The National Forest Management Act of 1976, 16 U.S.C. § 1600 et seq., requires the Forest Service to "develop, maintain, and, as appropriate, revise land and resource management plans for units of the National Forest systems." 16 U.S.C. § 1604(a). In doing so, the Forest Service must "balance competing demands on national forests, including timber harvesting, recreational use, and environmental preservation." Lands Council v. Powell, 395 F.3d 1019, 1025 n.2 (9th Cir. 2005); see also 16 U.S.C. § 528 (national forests "administered for outdoor recreation, range, timber, watershed, and wildlife and fish purposes"). Indeed, "[u]nlike other types of federal conservation statutes, the law regulating the use of national forests embraces the concepts of 'multiple use' and 'sustained yield of products and services.'" Lands Council, 395 F.3d at 1025 n.2 (quoting 16 U.S.C. § 1607). As part of its management of national forests, the Forest Service must "revise from time to time [its forest plans] when the Secretary [of Agriculture] finds conditions in a unit have significantly changed, but at least every fifteen years." 16 U.S.C. § 1604(f)(5).
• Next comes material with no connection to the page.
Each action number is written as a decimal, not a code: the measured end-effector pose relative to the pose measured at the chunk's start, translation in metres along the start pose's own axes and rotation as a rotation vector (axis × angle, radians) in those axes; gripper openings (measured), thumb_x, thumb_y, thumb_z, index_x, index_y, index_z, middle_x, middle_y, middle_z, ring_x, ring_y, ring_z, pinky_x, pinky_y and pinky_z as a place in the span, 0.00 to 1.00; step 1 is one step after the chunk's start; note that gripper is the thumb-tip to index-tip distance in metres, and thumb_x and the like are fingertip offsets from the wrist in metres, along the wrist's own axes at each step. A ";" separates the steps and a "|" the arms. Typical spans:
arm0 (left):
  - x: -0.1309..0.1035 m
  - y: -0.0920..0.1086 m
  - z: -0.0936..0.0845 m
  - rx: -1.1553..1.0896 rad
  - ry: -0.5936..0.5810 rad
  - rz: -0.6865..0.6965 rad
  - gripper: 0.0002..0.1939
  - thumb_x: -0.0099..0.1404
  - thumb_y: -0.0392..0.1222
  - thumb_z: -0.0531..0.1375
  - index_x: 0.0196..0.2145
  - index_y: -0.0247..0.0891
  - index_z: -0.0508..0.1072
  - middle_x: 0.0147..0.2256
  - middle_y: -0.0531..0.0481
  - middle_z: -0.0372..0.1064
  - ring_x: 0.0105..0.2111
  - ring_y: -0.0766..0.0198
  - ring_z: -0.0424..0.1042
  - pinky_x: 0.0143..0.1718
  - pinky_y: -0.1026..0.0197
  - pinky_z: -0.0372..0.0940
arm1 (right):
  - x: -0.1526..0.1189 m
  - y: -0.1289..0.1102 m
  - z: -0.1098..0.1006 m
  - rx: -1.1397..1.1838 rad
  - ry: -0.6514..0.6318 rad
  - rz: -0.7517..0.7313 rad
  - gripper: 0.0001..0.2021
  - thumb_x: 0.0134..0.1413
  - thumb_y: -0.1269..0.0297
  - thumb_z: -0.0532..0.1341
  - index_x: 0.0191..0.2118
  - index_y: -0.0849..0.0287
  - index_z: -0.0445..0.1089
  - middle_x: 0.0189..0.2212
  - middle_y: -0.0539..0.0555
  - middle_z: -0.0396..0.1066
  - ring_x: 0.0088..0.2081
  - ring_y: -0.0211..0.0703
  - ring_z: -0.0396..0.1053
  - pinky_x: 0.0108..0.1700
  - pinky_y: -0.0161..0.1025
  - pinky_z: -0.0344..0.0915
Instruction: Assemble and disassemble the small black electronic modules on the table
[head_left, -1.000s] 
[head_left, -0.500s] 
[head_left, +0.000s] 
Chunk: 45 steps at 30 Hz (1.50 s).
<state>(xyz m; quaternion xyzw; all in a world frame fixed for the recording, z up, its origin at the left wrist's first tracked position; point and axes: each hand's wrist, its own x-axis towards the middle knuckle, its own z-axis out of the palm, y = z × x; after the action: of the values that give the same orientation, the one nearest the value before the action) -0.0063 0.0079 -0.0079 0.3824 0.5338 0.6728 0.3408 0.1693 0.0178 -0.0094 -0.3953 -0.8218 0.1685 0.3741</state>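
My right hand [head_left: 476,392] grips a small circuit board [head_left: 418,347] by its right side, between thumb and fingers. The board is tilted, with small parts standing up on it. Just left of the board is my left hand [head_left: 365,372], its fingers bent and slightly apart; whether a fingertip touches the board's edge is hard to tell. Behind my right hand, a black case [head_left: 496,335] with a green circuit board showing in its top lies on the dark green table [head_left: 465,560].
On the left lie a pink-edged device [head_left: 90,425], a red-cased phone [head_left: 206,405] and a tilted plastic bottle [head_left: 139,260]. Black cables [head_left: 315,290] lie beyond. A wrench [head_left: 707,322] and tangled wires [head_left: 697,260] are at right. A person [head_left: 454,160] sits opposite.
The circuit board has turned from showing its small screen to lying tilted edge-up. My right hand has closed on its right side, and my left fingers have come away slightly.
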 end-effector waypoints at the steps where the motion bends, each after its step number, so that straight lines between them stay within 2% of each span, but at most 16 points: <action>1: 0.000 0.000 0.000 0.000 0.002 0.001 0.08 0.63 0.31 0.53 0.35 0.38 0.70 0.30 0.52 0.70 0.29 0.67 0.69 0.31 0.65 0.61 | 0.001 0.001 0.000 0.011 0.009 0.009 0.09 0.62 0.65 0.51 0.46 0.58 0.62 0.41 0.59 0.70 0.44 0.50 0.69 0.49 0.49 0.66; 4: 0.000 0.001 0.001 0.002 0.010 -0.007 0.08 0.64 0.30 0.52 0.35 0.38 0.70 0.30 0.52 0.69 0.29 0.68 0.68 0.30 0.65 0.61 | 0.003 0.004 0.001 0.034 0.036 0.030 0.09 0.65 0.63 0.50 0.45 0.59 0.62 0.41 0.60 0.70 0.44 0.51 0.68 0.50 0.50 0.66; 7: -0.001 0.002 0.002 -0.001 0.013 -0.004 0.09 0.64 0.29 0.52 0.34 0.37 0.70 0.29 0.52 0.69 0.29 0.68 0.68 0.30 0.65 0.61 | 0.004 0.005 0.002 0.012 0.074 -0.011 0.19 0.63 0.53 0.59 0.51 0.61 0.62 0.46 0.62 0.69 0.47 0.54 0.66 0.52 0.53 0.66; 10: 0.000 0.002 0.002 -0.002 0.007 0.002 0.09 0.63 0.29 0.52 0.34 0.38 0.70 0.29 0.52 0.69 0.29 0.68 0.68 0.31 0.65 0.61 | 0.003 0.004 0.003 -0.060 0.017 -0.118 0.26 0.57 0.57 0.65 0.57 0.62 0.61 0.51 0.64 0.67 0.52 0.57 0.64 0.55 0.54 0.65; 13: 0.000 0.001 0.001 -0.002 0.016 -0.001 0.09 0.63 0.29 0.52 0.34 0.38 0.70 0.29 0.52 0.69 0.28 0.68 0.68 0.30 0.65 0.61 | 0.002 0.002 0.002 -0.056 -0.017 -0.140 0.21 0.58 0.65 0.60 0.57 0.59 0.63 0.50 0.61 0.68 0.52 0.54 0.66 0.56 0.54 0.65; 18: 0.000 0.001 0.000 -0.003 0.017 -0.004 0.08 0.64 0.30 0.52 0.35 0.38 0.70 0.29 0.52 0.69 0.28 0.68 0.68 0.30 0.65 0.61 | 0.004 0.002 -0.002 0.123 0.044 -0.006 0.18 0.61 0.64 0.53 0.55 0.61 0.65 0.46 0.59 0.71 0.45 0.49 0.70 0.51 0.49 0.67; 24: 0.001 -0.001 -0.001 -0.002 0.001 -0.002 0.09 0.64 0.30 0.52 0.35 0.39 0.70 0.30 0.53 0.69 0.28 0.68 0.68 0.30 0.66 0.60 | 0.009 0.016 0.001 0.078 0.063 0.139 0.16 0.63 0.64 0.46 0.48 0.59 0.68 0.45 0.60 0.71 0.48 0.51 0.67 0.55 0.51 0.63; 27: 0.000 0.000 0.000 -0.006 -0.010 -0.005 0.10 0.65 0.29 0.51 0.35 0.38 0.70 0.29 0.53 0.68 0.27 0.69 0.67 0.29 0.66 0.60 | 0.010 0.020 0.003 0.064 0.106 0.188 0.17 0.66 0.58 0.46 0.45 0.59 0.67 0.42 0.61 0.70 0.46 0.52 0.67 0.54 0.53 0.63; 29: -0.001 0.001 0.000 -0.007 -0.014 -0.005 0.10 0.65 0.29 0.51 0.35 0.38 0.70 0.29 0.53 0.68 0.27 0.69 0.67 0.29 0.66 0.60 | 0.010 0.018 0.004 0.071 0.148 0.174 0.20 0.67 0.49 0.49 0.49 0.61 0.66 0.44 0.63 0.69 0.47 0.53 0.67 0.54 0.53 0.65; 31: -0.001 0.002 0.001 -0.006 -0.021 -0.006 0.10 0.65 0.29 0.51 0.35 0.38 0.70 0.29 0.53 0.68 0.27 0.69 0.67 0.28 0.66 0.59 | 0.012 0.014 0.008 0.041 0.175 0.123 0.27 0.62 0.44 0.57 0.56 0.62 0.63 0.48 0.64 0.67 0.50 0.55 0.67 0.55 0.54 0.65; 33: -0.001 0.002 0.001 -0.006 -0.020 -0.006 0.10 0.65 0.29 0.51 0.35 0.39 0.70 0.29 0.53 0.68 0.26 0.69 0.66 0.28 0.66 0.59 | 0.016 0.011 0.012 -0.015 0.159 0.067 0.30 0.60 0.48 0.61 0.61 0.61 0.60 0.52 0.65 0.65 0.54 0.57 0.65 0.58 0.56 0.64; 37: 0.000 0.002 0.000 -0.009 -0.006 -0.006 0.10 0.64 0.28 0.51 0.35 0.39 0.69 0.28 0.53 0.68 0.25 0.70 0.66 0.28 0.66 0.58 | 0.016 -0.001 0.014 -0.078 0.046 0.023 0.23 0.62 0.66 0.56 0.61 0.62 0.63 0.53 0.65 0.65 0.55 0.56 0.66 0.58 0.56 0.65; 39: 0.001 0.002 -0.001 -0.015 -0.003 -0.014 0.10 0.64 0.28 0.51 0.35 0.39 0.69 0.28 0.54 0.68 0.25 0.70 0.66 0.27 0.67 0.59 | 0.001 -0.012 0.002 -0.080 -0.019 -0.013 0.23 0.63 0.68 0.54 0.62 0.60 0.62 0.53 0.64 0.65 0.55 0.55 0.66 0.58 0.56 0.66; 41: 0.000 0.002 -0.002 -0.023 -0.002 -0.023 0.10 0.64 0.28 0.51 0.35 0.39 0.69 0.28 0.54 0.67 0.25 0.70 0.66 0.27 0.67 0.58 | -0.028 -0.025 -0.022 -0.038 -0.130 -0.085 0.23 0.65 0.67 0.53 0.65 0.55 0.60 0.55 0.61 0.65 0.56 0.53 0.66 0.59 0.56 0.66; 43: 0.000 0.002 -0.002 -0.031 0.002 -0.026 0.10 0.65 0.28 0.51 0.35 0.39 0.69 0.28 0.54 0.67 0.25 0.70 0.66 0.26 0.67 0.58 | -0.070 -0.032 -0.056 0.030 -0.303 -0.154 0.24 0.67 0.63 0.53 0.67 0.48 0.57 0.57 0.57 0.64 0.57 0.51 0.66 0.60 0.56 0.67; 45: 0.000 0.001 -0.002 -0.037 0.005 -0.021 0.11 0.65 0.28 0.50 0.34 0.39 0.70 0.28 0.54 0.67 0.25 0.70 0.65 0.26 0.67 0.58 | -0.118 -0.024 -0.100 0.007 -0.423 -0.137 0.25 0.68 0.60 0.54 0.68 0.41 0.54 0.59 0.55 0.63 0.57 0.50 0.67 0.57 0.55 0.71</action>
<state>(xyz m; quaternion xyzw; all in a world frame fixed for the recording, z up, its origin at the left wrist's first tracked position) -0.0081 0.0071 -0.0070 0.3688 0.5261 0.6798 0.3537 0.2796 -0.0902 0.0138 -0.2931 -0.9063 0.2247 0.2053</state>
In addition to the statutory scheme governing national forests generally, several other statutes specifically regulate the Tongass. First, the Alaska National Interest Lands Conservation Act ("ANILCA"), Pub. L. No. 96-487, 94 Stat. 2371 (Dec. 2, 1980), created numerous new federal properties in Alaska in order to maintain a "proper balance between the reservation of" land for conservation and the disposition of "those public lands necessary and appropriate for more intensive use." 16 U.S.C. § 3101(d). Because Congress believed that ANILCA properly balanced these outcomes, it concluded that "the need for future legislation . . . has been obviated" by the statute. Id. Congress therefore prohibited "future executive branch action which withdraws more than five thousand acres, in the aggregate, of public lands within the State of Alaska[, unless] notice is provided in the Federal Register and to both Houses of Congress." Id. § 3213(a). The Forest Service must terminate any such withdrawal "unless Congress passes a joint resolution of approval within one year after the notice of such withdrawal has been submitted to Congress." Id.
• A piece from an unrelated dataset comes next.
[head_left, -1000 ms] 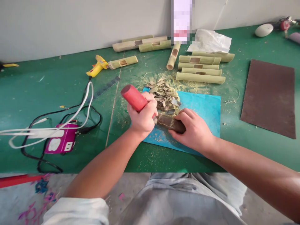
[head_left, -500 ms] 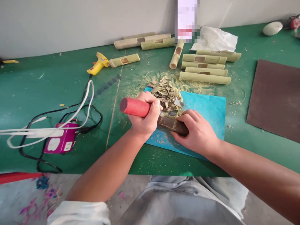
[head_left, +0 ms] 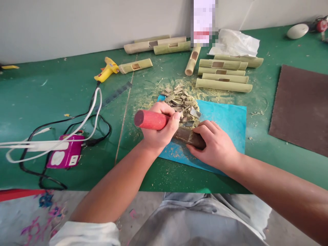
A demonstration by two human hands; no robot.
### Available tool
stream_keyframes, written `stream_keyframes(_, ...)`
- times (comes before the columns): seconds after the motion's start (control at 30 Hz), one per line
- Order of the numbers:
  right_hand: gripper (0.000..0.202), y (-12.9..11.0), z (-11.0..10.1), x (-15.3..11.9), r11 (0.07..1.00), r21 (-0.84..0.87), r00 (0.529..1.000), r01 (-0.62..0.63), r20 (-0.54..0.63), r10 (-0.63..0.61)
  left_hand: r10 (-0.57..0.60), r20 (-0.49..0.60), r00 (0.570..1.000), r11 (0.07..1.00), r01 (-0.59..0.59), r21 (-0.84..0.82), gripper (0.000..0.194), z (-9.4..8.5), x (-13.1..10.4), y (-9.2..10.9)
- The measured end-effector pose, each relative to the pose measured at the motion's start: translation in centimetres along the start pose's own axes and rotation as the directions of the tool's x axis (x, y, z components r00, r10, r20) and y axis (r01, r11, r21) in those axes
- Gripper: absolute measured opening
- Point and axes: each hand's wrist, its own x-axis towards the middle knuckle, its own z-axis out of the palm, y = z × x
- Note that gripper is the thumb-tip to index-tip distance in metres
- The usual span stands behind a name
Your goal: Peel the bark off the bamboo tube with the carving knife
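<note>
My left hand (head_left: pixel 160 128) is closed round the thick red handle (head_left: pixel 151 119) of a tool; its working end is hidden behind my fingers. That hand is over the left end of a dark brown bamboo piece (head_left: pixel 188 136), which has pale scored marks across it. With thumb and fingers on either side, my right hand (head_left: pixel 214 145) grips the bamboo's right end. Under the piece lies a blue sheet (head_left: pixel 225 119). Just beyond my hands is a heap of bamboo chips (head_left: pixel 179 99) with pale dust around it.
Several cut bamboo tubes (head_left: pixel 224 83) with rectangular openings lie at the back. On the left are a yellow glue gun (head_left: pixel 107 70), a purple power strip (head_left: pixel 65 152) and tangled cables. A dark brown sheet (head_left: pixel 299 109) lies right, crumpled white paper (head_left: pixel 235 42) behind the tubes.
My left hand has shifted slightly to the right along the bamboo, carrying the red-handled tool. My right hand has stayed on the bamboo's right end.
</note>
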Motion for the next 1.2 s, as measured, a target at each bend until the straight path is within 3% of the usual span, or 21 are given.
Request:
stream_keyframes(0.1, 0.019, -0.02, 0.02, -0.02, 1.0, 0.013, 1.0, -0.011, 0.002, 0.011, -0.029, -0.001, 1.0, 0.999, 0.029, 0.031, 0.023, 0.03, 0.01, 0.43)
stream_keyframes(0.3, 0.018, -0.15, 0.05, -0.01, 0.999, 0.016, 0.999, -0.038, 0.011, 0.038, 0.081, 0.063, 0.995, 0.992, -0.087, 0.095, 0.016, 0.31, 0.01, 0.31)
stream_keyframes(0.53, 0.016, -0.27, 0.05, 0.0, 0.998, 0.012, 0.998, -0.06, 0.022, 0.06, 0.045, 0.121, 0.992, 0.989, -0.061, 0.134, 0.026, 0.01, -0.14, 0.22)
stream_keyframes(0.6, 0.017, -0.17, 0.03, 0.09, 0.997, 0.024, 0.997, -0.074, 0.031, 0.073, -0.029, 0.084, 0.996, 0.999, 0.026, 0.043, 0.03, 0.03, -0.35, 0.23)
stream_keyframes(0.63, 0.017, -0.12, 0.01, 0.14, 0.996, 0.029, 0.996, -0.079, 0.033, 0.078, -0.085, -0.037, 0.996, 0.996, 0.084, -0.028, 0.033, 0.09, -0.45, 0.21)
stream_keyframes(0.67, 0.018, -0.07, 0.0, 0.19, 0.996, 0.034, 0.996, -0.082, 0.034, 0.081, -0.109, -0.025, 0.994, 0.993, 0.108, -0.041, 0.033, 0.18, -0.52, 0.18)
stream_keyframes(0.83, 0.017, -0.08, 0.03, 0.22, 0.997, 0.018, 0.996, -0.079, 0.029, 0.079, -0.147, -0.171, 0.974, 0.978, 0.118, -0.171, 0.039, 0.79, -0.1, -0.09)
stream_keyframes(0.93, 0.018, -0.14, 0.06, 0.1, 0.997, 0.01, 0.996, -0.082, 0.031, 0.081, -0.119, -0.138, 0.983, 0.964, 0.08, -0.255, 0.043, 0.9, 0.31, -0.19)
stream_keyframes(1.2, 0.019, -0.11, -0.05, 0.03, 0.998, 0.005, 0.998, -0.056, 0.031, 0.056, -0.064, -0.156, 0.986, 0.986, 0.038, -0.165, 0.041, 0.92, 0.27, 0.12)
Second, the Tongass Timber Reform Act ("TTRA"), Pub. L. No. 101-626, 104 Stat. 4426 (Nov. 28, 1990), "imposed additional planning requirements for the Tongass." Natural Res. Def. Council v. United States Forest Serv., 421 F.3d 797, 801 (9th Cir. 2005). "Among these requirements, Congress imposed a unique duty on the Forest Service to consider the 'market demand' for timber" when creating a forest plan for the Tongass. Id. This duty requires the Secretary of Agriculture, to the extent consistent with providing for the multiple use and sustained yield of all renewable forest resources, [to] seek to provide a supply of timber from the Tongass National Forest which (1) meets the annual market demand for timber from such forest and (2) meets the market demand from such forest for each planning cycle. 16 U.S.C. § 539d(a). Although the statute's language is merely "hortatory," it nevertheless requires the "Forest Service . . . [to] at least consider market demand and seek to meet market demand." Natural Res. Def. Council, 421 F.3d at 809. The TTRA envisions "not an inflexible harvest level, but a balancing of the market, the law, and other uses including preservation." Alaska Wilderness Recreation & Tourism Ass'n v. Morrison, 67 F.3d 723, 731 (9th Cir. 1995).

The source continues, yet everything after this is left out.